> [What needs to be done]
Every line below is to be set down again exactly; any image stays out.

---+---

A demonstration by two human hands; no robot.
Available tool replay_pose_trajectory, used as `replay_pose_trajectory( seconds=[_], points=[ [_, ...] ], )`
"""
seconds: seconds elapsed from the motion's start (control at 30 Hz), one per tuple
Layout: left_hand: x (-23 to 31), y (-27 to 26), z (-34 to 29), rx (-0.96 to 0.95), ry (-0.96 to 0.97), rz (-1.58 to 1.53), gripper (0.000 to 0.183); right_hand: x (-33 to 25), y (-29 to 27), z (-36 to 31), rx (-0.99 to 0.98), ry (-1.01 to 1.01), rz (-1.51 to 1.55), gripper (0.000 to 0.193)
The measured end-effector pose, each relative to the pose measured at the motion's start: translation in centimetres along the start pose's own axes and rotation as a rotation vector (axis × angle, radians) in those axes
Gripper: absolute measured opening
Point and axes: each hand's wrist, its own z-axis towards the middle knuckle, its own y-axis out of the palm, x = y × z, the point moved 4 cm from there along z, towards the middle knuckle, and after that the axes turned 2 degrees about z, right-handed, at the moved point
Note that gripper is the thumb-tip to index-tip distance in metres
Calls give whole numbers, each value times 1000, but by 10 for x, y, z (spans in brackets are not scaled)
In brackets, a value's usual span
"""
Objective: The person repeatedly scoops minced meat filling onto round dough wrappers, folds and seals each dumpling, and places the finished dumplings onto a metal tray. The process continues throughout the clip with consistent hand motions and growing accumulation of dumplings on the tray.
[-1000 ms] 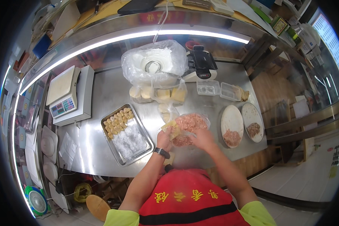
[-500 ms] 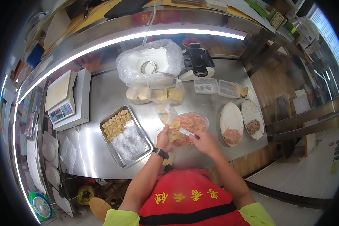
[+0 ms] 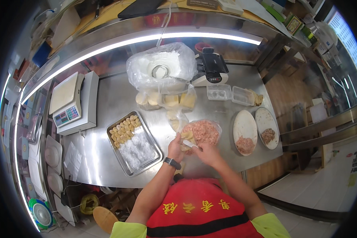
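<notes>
My left hand [image 3: 175, 148], with a dark watch on the wrist, holds a thin yellow dumpling wrapper [image 3: 188, 136] that looks partly folded. In my right hand [image 3: 207, 154] is a small spatula with a white blade [image 3: 190, 144], its tip against the wrapper. Whether filling lies in the wrapper, I cannot tell. Just beyond both hands sits a mound of pink minced meat [image 3: 204, 131] on plastic film. A metal tray [image 3: 147, 166] to the left carries rows of folded wontons [image 3: 124, 130] and white flour on its bottom.
A kitchen scale [image 3: 67, 113] stands far left. Behind the mince are bagged wrappers [image 3: 171, 100] and a plastic-lined tub of flour [image 3: 137, 73] with a sieve [image 3: 160, 71]. Two oval plates [image 3: 242, 123] with meat and clear plastic boxes [image 3: 219, 92] are to the right.
My right hand has moved left and slightly nearer, bringing the spatula from over the mince to the wrapper. The wrapper looks more gathered in my left hand.
</notes>
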Motion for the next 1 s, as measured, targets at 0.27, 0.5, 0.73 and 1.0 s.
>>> replay_pose_trajectory(
  seconds=[0.27,0.5,0.73,1.0],
  points=[
    [13,20,-22,81,35,-13,42,-9,0,-6,4,50,-9,40],
    [0,16,-19,4,76,265,46,-10,10,-5,-7,59,-114,41],
    [21,4,-28,-218,186,573,26,-4,-20,0,-121,-54,97,37],
    [30,36,-39,-249,464,1370,22,-27,-21,-1,-309,66,-105,44]
  ],
)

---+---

> [Result for this task]
A demonstration by two human hands; no robot.
Available tool replay_pose_trajectory, used as `replay_pose_trajectory( seconds=[_], points=[ [_, ...] ], )`
"""
seconds: seconds elapsed from the motion's start (control at 30 Hz), one per tuple
Layout: left_hand: x (-23 to 31), y (-27 to 26), z (-34 to 29), rx (-0.96 to 0.95), ry (-0.96 to 0.97), rz (-1.58 to 1.53), gripper (0.000 to 0.183); right_hand: x (-33 to 25), y (-29 to 27), z (-36 to 31), rx (-0.99 to 0.98), ry (-1.01 to 1.01), rz (-1.51 to 1.55), gripper (0.000 to 0.193)
The measured end-effector pose, each relative to the pose measured at the motion's start: translation in centimetres along the start pose's own axes and rotation as a rotation vector (axis × angle, radians) in those axes
Gripper: absolute measured opening
Point and axes: each hand's wrist, its own z-axis towards the middle knuckle, its own y-axis out of the palm, x = y × z, the point moved 4 cm from there along z, towards the middle knuckle, and after that the axes turned 2 degrees about z, right-handed, at the moved point
Note that gripper is the thumb-tip to index-tip distance in metres
Calls give whole numbers, each value times 1000, but by 10 for x, y, z (spans in brackets are not scaled)
In brackets, a value's usual span
"""
Objective: The person repeatedly scoops minced meat filling onto round dough wrappers, folds and seals each dumpling, and places the finished dumplings onto a metal tray. The process continues throughout the clip with consistent hand motions and growing accumulation of dumplings on the tray.
[-1000 ms] 
[-500 ms] 
[+0 ms] 
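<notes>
My left hand [image 3: 175, 148], with a dark watch on the wrist, holds a thin yellow dumpling wrapper [image 3: 188, 136] that looks partly folded. In my right hand [image 3: 207, 154] is a small spatula with a white blade [image 3: 190, 144], its tip against the wrapper. Whether filling lies in the wrapper, I cannot tell. Just beyond both hands sits a mound of pink minced meat [image 3: 204, 131] on plastic film. A metal tray [image 3: 147, 166] to the left carries rows of folded wontons [image 3: 124, 130] and white flour on its bottom.
A kitchen scale [image 3: 67, 113] stands far left. Behind the mince are bagged wrappers [image 3: 171, 100] and a plastic-lined tub of flour [image 3: 137, 73] with a sieve [image 3: 160, 71]. Two oval plates [image 3: 242, 123] with meat and clear plastic boxes [image 3: 219, 92] are to the right.
My right hand has moved left and slightly nearer, bringing the spatula from over the mince to the wrapper. The wrapper looks more gathered in my left hand.
</notes>
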Motion for the next 1 s, as measured, targets at 0.27, 0.5, 0.73 and 1.0 s.
>>> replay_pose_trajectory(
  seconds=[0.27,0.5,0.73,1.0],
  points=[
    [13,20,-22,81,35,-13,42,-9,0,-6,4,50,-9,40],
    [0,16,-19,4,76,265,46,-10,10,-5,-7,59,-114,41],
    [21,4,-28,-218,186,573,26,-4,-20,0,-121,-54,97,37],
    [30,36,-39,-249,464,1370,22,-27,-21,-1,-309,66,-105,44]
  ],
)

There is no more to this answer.